What I do NOT do is day trade.  Day traders are in and out of a particular trade during trading hours.  I do not do that.  I am a long term investor overall, but I will trend trade.  Long term means I am buying stocks of companies that I want to stay in for the long haul.  I found this definition on Wikipedia that sums it up "Traders who employ a trend following strategy do not aim to forecast or predict specific price levels; they simply jump on the trend and ride it." 

Now I am not ignorant of the swing of the market so I use the skills I have learned to remove myself from a long term trade if it is no longer moving in the direction I would like it to go.


Do you make money at this?

I have been known to be fairly successful at this.  And let me preface this first with my definition of successful and most traders definition of successful...preservation of capital is paramount.  You will not be right on every single trade, just not going to happen.  There are way too many variables out of our control to predict 100% success. 

I have sat down with my long term financial goals and given myself a benchmark to hit every year. to get to my "number."   

Stay tuned for more....

Thursday, July 12, 2012

Direction

My biggest writing obstacle has been because I have blog-envy.  I haven't been able to figure out all the intricate details of how to make my blog look professional or whatever I think I wanted it to look like so I just quit writing.  It was easier to quit writing than try to find the energy and motivation to fix the issue.

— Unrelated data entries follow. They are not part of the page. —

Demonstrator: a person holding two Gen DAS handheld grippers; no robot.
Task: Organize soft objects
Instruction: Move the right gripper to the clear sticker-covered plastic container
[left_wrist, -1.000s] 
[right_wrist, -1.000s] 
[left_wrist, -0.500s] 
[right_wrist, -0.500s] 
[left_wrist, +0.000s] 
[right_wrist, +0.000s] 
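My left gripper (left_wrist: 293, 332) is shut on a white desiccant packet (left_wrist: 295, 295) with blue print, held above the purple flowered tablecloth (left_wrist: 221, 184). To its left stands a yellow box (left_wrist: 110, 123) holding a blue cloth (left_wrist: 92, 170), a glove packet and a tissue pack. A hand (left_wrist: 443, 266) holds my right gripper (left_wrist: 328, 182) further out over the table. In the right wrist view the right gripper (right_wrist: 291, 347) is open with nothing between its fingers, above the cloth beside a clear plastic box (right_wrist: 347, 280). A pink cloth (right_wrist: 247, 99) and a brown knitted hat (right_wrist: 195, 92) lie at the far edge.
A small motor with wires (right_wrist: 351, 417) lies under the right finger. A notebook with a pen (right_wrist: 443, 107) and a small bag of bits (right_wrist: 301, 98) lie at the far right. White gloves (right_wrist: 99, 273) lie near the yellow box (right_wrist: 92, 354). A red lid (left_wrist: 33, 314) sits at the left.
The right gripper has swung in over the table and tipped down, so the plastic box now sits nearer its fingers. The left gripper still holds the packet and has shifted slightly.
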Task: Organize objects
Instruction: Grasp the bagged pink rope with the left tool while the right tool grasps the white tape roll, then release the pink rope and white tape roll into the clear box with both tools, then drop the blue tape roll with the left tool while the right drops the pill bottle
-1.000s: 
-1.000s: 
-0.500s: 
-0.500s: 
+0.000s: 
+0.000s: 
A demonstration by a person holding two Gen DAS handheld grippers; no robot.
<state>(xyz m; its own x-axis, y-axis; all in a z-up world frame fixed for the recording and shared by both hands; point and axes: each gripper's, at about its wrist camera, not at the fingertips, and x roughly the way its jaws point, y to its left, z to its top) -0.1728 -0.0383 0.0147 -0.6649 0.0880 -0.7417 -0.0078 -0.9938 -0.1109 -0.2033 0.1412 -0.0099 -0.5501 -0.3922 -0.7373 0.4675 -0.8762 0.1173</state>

Just the other day I picked up this book at the library.  Now I am re-motivated.  The book reminded me WHY I wanted to blog in the first place.  Blog about your PASSION.  Well, those of you know me know I am a passionate person, but the things most dear to my heart are my faith in God, my family, and money.  More specifically, helping women realize their full potential in this realm.

I  have decided to take myself out of the mainstream working world to homeschool my littles, but I am still passionate about money and financial counseling so this is a way I can utilize the talent God has entrusted in me, plus hopefully help someone along the way.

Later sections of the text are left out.